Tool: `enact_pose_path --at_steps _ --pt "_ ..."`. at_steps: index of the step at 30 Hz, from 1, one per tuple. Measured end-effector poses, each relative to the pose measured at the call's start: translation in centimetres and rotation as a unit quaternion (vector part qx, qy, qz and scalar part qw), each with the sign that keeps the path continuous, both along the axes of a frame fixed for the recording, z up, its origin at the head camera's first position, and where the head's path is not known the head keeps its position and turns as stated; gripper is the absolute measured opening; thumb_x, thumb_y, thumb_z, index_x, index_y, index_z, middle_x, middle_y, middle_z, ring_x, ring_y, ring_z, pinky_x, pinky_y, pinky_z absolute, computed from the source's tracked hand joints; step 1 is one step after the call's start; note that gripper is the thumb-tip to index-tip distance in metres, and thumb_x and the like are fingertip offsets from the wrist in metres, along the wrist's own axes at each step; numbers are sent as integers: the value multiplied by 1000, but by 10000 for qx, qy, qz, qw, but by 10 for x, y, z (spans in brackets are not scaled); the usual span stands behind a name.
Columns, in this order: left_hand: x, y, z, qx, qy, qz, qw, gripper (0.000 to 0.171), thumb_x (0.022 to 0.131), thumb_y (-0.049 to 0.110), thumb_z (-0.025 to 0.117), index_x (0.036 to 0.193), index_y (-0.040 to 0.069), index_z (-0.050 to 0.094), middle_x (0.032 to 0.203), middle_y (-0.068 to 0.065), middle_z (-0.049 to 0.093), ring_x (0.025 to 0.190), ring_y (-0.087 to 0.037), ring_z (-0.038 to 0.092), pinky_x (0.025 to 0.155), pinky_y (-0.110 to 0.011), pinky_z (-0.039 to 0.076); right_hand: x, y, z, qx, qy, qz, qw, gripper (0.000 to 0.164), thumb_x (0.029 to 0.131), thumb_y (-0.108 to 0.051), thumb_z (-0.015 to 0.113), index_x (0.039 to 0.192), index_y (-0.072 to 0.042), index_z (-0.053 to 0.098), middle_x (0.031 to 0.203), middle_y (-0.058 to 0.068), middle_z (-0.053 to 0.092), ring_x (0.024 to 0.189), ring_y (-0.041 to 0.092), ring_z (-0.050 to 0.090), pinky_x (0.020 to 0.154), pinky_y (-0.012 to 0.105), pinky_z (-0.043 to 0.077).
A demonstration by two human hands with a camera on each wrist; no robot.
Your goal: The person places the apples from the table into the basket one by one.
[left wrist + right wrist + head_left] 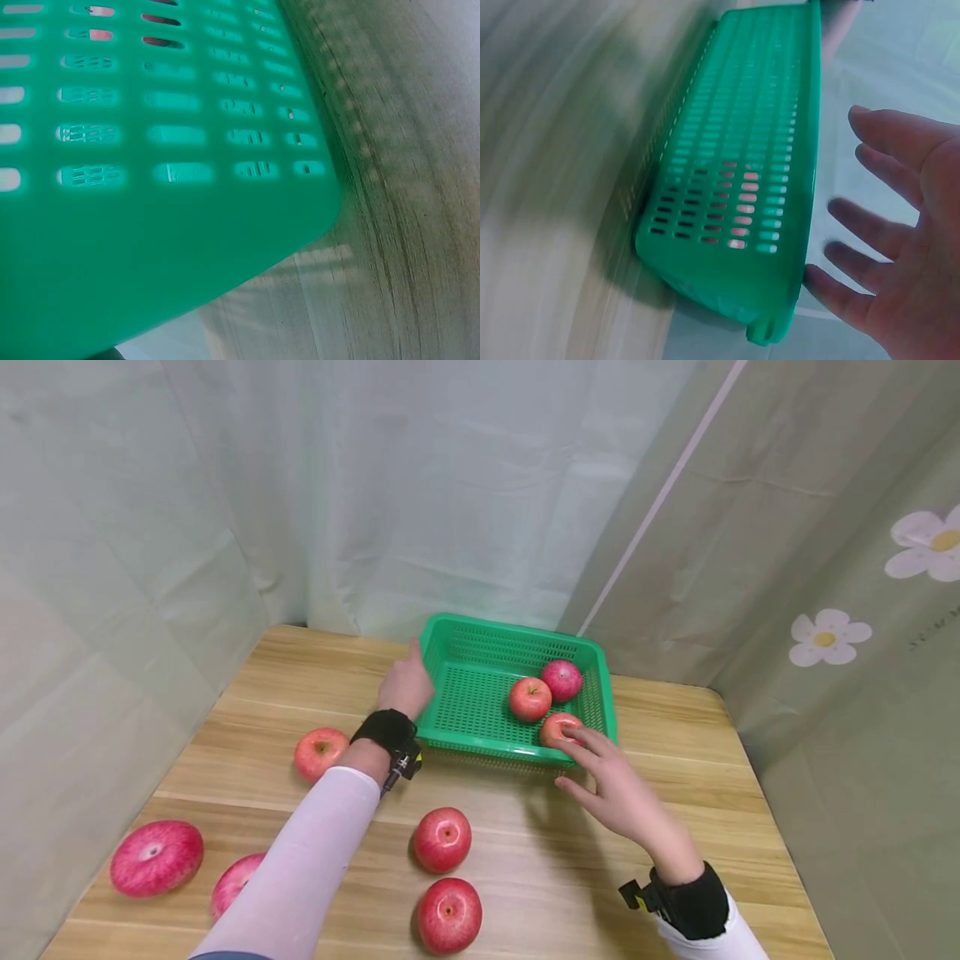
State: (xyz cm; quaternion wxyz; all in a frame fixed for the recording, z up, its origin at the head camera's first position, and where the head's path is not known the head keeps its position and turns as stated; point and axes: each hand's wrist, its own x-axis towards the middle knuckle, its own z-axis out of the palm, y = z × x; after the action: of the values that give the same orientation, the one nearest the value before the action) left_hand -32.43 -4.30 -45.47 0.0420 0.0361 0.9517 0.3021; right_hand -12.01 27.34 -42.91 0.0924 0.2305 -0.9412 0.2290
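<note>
A green plastic basket [480,745] stands toward the back of the table, with three red apples in its right half. My left hand [407,685] grips the basket's left rim; its fingers are partly hidden, and the left wrist view shows only the slotted basket wall [172,232] up close. Over the front right corner, my right hand [611,781] has its fingers spread and loosely bent beside the front apple [557,728]. In the right wrist view this hand [900,217] holds nothing, its fingers near the rim. Behind lie another apple [530,699] and a darker apple [562,681].
On the wooden table [525,877], two apples lie in front of the basket, the nearer apple [449,916] close to the front. Left of my left arm are an apple [321,753], a large striped apple [157,858] and one partly covered by the sleeve. Curtains [465,485] enclose the table.
</note>
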Motion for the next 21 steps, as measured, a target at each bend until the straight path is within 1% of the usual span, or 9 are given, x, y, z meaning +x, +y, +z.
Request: enact_pose_path --at_steps 4,6,8,11,13,16,18,19,21 --pt "-1 0 -1 -46 11 -9 10000 81 102 4 50 172 4 9 104 -29 67 84 -38 67 65 -48 55 7 -4 -2 17 204 -12 9998 58 92 -21 88 146 -13 67 165 15 43 155 47 29 115 67 38" --pt "-1 0 -1 -73 2 -3 10000 81 103 4 50 172 4 8 104 -29 67 85 -38 67 65 -49 55 11 -6 -2 40 247 -35 9997 57 92 -22 88 145 -16 67 168 13 39 156 47 26 115 67 37" --pt "-2 2 1 -64 18 5 10000 81 103 4 50 172 4 8 105 -29 67 85 -38 67 66 -49 56 14 -6 1 102 299 14 9995 58 91 -22 88 146 -18 67 168 12 39 157 46 25 115 68 38" --pt "-3 4 3 4 96 -2 10000 80 102 4 50 172 4 9 105 -29 67 85 -38 67 67 -50 56 19 -10 6 220 389 223 9988 61 90 -23 89 146 -20 66 164 12 44 154 43 33 113 64 42" --pt "-2 3 3 103 153 -13 9998 80 102 3 49 172 4 9 104 -28 67 85 -38 66 68 -50 55 24 -15 6 299 432 438 9977 63 89 -23 90 147 -21 66 160 9 49 150 37 39 113 59 44" --pt "1 2 2 158 91 17 9998 79 103 3 47 172 6 10 103 -26 67 84 -37 66 67 -49 54 33 -28 1 440 484 949 9933 64 88 -24 91 147 -23 65 154 4 54 143 28 49 110 50 49" --pt "2 1 0 114 14 34 9999 78 103 3 46 172 7 10 103 -26 67 84 -37 66 68 -49 53 41 -40 -5 618 439 1352 9879 64 89 -30 90 148 -26 64 153 1 54 140 22 52 108 46 51" --pt "3 1 0 69 -9 40 10000 77 104 3 46 172 7 10 104 -26 68 84 -38 67 68 -50 54 44 -45 -8 701 399 1573 9843 65 90 -32 89 149 -27 63 152 1 55 139 21 52 108 45 51" --pt "1 1 0 12 40 11 10000 76 104 4 46 172 6 10 104 -27 68 86 -39 68 70 -52 55 48 -55 -13 862 292 1925 9771 67 89 -37 89 150 -31 61 152 -1 54 138 19 53 108 43 51"
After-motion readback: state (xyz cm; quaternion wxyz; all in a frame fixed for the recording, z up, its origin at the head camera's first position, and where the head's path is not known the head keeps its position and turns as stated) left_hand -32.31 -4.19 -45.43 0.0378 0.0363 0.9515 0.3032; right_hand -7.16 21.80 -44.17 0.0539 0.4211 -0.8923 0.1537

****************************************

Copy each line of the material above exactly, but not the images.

Tool: `enact_pose_path --at_steps _ --pt "_ ..."`. at_steps: index of the step at 30 Hz, from 1, one per tuple. Measured end-effector poses, each relative to the pose measured at the call's start: translation in centimetres and rotation as a unit quaternion (vector part qx, qy, qz and scalar part qw), each with the sign that keeps the path continuous, both along the axes of a frame fixed for the recording, z up, its origin at the head camera's first position, and where the head's path is not known the head keeps its position and turns as stated; gripper is the absolute measured opening; thumb_x, thumb_y, thumb_z, index_x, index_y, index_z, middle_x, middle_y, middle_z, ring_x, ring_y, ring_z, pinky_x, pinky_y, pinky_z absolute, computed from the source's tracked hand joints; step 1 is one step after the call's start; note that gripper is the thumb-tip to index-tip distance in metres, and thumb_x and the like are fingertip offsets from the wrist in metres, along the wrist's own axes at each step; numbers are sent as integers: the value multiplied by 1000, but by 10000 for qx, qy, qz, qw, but by 10 for x, y, z (spans in brackets are not scaled); the usual span stands behind a name.
Columns, in this order: left_hand: x, y, z, qx, qy, qz, qw, gripper (0.000 to 0.171), thumb_x (0.022 to 0.131), thumb_y (-0.049 to 0.110), thumb_z (-0.025 to 0.117), index_x (0.036 to 0.193), index_y (-0.040 to 0.069), index_z (-0.050 to 0.094), middle_x (0.032 to 0.203), middle_y (-0.068 to 0.065), middle_z (-0.049 to 0.093), ring_x (0.025 to 0.190), ring_y (-0.087 to 0.037), ring_z (-0.038 to 0.092), pinky_x (0.025 to 0.155), pinky_y (-0.110 to 0.011), pinky_z (-0.039 to 0.076); right_hand: x, y, z, qx, qy, qz, qw, gripper (0.000 to 0.164), thumb_x (0.029 to 0.131), thumb_y (-0.108 to 0.051), thumb_z (-0.015 to 0.113), index_x (0.039 to 0.192), index_y (-0.072 to 0.042), index_z (-0.053 to 0.098), middle_x (0.031 to 0.203), middle_y (-0.058 to 0.068), middle_z (-0.053 to 0.092), ring_x (0.024 to 0.189), ring_y (-0.041 to 0.092), ring_z (-0.050 to 0.090), pinky_x (0.020 to 0.154), pinky_y (-0.012 to 0.105), pinky_z (-0.043 to 0.077).
A demonstration by two human hands with a camera on each wrist; no robot.
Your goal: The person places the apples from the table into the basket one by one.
[left wrist + right wrist + head_left] 
State: (xyz cm; quaternion wxyz; all in a frame fixed for the recording, z up, its origin at the head camera's first position, and where the head's path is not known the head keeps its position and turns as stated; point and axes: each hand's wrist, its own x-axis towards the middle knuckle, its own z-axis out of the palm, y = z × x; after the action: of the values that give the same orientation, the one nearest the value before the action) left_hand -32.43 -4.30 -45.47 0.0420 0.0361 0.9517 0.3021; right_hand -12.01 27.34 -42.91 0.0924 0.2305 -0.9412 0.2290
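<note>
A green plastic basket [480,745] stands toward the back of the table, with three red apples in its right half. My left hand [407,685] grips the basket's left rim; its fingers are partly hidden, and the left wrist view shows only the slotted basket wall [172,232] up close. Over the front right corner, my right hand [611,781] has its fingers spread and loosely bent beside the front apple [557,728]. In the right wrist view this hand [900,217] holds nothing, its fingers near the rim. Behind lie another apple [530,699] and a darker apple [562,681].
On the wooden table [525,877], two apples lie in front of the basket, the nearer apple [449,916] close to the front. Left of my left arm are an apple [321,753], a large striped apple [157,858] and one partly covered by the sleeve. Curtains [465,485] enclose the table.
</note>
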Motion for the next 21 steps, as measured, a target at each bend until the straight path is within 1% of the usual span, or 9 are given, x, y, z meaning +x, +y, +z.
Request: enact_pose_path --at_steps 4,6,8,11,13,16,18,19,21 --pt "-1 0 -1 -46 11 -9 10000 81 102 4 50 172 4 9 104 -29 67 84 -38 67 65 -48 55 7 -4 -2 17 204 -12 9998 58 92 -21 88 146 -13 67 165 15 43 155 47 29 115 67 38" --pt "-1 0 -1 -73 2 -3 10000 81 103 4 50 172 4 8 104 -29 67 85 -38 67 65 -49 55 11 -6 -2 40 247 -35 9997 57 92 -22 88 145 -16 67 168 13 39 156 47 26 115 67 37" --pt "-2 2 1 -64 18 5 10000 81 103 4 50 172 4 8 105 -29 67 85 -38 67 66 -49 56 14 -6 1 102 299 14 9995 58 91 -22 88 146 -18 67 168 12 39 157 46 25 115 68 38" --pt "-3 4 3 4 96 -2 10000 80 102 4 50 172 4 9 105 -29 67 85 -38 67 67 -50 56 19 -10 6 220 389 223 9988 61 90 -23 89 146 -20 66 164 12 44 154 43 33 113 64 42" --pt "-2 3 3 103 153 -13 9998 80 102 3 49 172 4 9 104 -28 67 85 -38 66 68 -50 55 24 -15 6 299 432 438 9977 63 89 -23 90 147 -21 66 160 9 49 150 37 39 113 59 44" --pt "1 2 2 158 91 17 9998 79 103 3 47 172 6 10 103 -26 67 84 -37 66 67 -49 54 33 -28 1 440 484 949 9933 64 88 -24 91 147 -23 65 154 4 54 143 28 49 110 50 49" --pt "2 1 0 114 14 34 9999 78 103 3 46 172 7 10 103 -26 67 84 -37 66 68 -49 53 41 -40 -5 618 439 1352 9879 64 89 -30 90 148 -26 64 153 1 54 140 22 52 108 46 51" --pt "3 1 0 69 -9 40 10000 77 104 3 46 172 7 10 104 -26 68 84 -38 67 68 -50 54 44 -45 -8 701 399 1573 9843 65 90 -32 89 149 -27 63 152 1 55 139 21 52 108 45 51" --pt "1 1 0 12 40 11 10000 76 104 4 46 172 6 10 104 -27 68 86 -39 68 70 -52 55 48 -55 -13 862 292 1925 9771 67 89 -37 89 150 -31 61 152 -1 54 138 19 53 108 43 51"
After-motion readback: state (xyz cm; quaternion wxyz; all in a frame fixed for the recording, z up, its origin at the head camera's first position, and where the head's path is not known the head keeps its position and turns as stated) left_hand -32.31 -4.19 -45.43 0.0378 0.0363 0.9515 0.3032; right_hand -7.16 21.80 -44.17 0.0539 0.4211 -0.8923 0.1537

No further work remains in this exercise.